French Toast Panettone
Prep Time
5 minutes
Cook Time
10 minutes
Total Time
15 minutes
Background
Leftover, slightly stale panettone is perfect for making French toast for breakfast during the holidays. You can make this French toast Panettone using plant-based milk and oil, which is ideal for those with dairy-allergies (but make sure the Panettone is dairy-free too!). I served it with maple syrup and pomegranate seeds, but you could serve them with icing-sugar and cherry/blueberry/pear compote or caramelized apples.
Ingredients
- 3 medium eggs
- 6 Tbsp milk
- ½ teaspoon vanilla extract
- ½ teaspoon ground cinnamon or mixed spice
- 4 thick slices panettone
- Butter or oil for frying the French toast
Instructions
- Beat the eggs and milk in a shallow bowl, then add the vanilla, cinnamon and combine.
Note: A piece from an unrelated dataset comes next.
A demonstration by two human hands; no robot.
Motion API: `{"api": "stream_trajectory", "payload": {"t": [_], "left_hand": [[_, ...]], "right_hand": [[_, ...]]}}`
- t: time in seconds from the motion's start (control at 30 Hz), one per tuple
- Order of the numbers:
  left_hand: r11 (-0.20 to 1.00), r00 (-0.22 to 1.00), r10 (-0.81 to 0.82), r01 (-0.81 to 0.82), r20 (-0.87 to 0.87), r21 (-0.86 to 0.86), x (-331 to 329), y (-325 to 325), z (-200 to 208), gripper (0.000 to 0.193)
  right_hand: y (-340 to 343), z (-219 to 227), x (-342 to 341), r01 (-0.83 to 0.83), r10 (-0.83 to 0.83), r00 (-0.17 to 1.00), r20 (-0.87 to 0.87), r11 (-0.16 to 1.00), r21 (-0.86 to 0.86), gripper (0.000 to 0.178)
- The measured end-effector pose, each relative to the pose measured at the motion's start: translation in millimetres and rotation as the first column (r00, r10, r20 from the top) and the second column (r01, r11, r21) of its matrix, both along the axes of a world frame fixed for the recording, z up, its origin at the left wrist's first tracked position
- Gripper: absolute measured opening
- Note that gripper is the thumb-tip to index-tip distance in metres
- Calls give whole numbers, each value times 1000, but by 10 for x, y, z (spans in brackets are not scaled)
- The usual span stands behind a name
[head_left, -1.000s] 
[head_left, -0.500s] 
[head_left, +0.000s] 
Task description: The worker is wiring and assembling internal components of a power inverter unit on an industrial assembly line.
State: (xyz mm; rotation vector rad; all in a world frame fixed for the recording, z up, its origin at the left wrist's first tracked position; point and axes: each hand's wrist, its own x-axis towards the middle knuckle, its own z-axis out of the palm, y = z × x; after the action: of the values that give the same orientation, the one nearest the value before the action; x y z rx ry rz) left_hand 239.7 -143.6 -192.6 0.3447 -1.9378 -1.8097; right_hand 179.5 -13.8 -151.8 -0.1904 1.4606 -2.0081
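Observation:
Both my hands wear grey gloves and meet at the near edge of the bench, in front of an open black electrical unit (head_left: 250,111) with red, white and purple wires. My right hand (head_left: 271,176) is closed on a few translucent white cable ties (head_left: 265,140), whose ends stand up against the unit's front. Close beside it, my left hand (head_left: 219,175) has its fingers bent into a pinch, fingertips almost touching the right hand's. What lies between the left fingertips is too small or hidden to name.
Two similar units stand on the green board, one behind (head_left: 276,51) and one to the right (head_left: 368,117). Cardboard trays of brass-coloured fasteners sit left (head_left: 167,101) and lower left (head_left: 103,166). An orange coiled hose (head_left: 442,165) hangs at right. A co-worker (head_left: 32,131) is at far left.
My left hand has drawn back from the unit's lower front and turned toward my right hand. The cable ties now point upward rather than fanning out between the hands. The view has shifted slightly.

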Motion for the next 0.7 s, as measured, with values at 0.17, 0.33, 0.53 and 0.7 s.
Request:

- Cut the panettone slices in half or quarter, then dunk them in the egg mixture for a minute. Turn them over to soak up even more custard for another minute or so.
- Meanwhile, heat some butter or oil in non-stick frying pan. Add the panettone slices to the pan and fry them for about a minute until they're browned. Turn them over and fry them on the other side until golden brown.
- Remove them to a plate, lined with kitchen paper towel, then make a second batch of French toasts, repeating the above steps.
- Serve them with maple syrup or icing sugar & compote of your choice.